Many on the left opt for the third analysis, and are indeed contemptuous of anyone whose own assessment comes in anywhere short of that. I am partially sympathetic to that conclusion, but also somewhat dubious because of the simple empirical reality of American history. Conditions were horrid for most Americans prior to the 1930s, and women and gays and minorities were subjected to every form of assault. Then it got a lot better (and in some ways - gay rights, notably - even continues to do so now). A broad and robust middle class was even created where one had not existed before. The distribution of wealth was dramatically changed in a favorable way. Civil rights were pushed substantially forward. Civil liberties were expanded. Environmentalism was born in American politics and in the consciousness of the public. Attitudes changed, policies changed, and the lives of hundreds of millions of us were enormously improved.

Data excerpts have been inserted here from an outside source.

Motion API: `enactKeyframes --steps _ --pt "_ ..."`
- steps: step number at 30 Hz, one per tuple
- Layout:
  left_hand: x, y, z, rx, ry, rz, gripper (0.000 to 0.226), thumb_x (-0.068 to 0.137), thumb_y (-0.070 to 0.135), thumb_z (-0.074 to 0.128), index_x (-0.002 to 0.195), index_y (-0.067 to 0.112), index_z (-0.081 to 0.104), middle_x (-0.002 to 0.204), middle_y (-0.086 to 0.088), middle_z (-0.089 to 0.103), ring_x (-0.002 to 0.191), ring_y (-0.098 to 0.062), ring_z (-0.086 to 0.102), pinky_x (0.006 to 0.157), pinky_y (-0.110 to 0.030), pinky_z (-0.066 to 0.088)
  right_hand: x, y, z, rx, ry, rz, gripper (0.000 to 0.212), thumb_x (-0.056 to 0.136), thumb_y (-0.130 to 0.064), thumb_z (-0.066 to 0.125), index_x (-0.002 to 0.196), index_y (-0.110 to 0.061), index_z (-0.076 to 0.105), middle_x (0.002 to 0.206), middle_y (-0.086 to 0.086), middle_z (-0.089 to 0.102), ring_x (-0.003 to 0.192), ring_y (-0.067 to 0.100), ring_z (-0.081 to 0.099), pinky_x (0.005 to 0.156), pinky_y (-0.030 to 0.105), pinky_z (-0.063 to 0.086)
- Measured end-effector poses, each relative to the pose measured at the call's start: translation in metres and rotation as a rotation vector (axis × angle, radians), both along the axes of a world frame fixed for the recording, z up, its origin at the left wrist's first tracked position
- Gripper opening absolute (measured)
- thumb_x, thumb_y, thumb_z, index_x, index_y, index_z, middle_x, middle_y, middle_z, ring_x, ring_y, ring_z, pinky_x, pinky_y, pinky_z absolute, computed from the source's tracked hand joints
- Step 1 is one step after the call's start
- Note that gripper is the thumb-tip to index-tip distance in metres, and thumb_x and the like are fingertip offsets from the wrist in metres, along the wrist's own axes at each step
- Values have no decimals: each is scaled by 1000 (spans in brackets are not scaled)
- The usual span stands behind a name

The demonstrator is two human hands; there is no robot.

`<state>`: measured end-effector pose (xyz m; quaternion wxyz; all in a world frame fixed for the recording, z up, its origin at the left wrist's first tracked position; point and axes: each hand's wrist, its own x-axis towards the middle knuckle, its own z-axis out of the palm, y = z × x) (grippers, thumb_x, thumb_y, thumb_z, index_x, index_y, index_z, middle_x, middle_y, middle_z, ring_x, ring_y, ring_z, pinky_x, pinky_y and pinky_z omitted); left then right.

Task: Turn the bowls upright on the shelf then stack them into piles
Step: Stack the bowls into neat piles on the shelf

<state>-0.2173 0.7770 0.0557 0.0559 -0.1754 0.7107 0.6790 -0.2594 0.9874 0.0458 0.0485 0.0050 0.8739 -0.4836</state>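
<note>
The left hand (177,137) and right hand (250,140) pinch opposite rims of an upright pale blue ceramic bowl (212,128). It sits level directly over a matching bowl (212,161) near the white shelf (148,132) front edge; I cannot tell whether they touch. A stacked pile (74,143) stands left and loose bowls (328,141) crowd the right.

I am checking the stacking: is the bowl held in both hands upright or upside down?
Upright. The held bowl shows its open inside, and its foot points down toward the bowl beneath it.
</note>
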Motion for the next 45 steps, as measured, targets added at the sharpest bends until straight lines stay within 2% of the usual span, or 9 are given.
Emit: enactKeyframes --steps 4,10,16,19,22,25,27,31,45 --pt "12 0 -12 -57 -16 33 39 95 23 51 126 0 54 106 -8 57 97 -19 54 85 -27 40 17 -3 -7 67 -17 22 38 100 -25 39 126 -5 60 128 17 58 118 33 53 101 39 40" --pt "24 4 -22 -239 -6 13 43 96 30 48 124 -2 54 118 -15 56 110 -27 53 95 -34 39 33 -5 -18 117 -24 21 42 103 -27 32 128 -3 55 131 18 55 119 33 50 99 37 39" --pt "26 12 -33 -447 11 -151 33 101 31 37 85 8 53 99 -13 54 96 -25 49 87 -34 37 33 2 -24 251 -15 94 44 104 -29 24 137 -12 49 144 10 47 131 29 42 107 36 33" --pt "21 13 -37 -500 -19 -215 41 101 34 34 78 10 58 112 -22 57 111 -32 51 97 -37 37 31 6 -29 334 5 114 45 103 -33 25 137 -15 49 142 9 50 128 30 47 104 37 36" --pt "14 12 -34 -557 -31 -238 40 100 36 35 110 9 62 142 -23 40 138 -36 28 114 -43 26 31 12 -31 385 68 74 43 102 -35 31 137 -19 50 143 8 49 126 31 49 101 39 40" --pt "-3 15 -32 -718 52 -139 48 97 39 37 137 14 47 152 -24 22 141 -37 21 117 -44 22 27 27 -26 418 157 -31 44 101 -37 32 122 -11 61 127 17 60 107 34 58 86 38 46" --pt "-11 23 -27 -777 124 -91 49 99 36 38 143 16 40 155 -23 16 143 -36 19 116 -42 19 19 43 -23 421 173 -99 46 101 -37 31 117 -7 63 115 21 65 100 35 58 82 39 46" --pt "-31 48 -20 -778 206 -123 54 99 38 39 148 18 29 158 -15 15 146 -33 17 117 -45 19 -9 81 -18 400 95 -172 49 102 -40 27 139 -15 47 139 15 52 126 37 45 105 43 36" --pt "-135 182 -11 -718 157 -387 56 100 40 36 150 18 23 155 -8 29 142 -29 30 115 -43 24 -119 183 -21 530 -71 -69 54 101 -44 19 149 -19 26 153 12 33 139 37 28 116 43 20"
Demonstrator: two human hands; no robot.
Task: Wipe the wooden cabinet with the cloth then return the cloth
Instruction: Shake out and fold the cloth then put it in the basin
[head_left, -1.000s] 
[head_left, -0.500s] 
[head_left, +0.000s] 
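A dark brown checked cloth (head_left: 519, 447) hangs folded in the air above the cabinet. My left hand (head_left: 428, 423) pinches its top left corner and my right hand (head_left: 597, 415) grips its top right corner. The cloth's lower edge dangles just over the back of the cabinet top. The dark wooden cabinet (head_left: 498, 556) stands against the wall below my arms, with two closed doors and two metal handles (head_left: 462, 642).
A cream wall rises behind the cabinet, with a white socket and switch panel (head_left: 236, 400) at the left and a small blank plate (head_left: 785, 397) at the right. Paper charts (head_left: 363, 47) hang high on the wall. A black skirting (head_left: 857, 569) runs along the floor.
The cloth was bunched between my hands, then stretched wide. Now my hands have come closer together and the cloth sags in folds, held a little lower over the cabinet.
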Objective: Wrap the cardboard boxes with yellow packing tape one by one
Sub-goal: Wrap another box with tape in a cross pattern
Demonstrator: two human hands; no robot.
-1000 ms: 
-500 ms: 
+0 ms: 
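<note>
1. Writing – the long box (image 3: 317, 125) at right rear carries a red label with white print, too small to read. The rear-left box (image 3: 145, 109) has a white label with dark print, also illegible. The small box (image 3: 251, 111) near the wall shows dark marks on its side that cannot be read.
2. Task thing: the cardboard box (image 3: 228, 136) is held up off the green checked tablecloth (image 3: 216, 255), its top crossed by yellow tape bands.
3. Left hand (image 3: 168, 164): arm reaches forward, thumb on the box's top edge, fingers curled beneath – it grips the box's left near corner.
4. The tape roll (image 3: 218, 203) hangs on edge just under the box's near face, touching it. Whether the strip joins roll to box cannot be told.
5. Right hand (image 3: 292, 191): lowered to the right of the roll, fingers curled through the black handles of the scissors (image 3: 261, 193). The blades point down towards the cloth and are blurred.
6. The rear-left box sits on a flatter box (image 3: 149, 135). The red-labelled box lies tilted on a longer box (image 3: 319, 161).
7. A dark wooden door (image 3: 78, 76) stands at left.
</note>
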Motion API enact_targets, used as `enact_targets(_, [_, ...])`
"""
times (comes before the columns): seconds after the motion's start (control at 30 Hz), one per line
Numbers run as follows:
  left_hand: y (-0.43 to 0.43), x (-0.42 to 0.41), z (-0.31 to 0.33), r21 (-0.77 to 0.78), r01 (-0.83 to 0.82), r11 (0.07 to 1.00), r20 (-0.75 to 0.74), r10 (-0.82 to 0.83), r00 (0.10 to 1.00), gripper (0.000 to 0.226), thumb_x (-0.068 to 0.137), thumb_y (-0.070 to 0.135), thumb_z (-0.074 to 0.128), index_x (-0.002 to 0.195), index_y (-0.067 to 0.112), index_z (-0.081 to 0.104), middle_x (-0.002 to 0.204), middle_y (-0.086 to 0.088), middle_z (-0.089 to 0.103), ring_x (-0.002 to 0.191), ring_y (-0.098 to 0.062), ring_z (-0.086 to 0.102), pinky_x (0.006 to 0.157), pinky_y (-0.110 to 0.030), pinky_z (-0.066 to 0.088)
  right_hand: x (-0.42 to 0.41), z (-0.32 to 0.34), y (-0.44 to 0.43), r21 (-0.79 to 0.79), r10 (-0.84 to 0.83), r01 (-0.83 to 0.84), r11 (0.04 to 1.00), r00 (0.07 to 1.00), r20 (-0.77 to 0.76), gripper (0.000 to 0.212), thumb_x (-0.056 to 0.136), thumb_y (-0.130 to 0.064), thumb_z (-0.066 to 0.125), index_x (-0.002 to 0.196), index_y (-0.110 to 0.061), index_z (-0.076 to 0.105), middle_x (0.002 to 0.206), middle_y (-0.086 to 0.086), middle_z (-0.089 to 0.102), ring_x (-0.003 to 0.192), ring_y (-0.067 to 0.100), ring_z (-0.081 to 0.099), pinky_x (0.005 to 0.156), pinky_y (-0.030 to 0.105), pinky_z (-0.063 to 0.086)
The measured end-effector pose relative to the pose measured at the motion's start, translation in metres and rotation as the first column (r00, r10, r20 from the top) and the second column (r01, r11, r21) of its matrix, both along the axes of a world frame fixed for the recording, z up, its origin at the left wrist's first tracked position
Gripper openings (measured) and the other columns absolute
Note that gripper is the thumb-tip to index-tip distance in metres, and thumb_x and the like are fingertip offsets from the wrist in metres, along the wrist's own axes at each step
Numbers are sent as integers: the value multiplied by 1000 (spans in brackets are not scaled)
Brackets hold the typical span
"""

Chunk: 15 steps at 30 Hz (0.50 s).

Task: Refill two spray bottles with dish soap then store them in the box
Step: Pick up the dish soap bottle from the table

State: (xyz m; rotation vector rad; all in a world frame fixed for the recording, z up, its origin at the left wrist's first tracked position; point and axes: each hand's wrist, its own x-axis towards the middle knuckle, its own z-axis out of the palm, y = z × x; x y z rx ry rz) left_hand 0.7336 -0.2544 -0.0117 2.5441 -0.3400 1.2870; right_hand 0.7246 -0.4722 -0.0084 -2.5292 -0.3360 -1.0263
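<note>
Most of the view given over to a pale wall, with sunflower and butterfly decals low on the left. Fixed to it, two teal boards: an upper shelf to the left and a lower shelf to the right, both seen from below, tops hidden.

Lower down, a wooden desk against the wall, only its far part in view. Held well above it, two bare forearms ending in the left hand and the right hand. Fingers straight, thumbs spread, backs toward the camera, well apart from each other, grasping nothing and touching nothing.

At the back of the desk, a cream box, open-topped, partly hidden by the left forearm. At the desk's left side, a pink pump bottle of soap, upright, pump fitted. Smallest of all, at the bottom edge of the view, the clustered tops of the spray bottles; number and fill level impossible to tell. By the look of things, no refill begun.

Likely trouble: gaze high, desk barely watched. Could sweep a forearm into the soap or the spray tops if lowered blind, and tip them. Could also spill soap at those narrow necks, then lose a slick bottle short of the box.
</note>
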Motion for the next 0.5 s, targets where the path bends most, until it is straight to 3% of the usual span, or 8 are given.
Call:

These are all huge developments that would require utter fictionalized historical revisionism to deny (so, I say, let's not). And, they were the product of politics, leading to better policy. In the last thirty years, moreover, we've been watching a steady reversal of these gains on every front. Again, this is happening because of politics and resulting policy choices. The upshot is that it is hard for me, in the light of these plain historical facts, to see the political system immutable and fixed. To reach that conclusion, one would have to argue either that change never happened, or that it was once possible but no longer is. I don't reject the latter notion out of hand, but neither have I seen evidence for such an argument.
My own sense is that the system may be amenable to meaningful reform efforts short of something so dramatic as 1789. It also may not, but it strikes me as worth trying the lesser tumult to see if that works. Revolutions, among other untoward and unwanted consequences, tend to have an unhappy unpredictability to them. The one in Russia in 1917, for example, led pretty directly to Stalin. China's gave the country Mao, the Great Leap Forward and the Cultural Revolution, all in the name of serving the people. Not that you can exactly make revolutions happen on demand, anyhow.
In any case, any attempt to seriously divorce money and monied interests from governing choices will be a monumentally uphill battle in its own right, and one which will be fought fiercely. It would also have the unfortunate potential, as similar attempts have shown in recent decades, to simply rearrange the landscape without changing the country's essential power structure. As others have noted before, money in politics is like water rolling downhill. You may be able to block it one place, but it will try very hard to find another way down the mountain, and it will typically succeed.
But if I am asked what is my prescription for the reform of American politics, I guess this would be my starting point. Campaign finance reform seems, on the one hand, a mind-numbingly technocratic solution to a fundamentally moral problem, and on the other a wholly inadequate response to our current situation. It may be both.
Yet it may be the single key to solving ninety percent of our problems, and also, subsequently, to changing our attitudes and the fundamental relationship we have with our own system of governance. It is also, in its own way, a profoundly moral response to the sickness of our time. It calls for nothing short of public policymaking in the national interest, rather than to satisfy the bottomless greed of special interests.
It might, therefore, radically change this country for the better.
And though it also might not, it certainly seems to me a worthy starting point toward that end.
What is to be done? That is my final answer, Regis.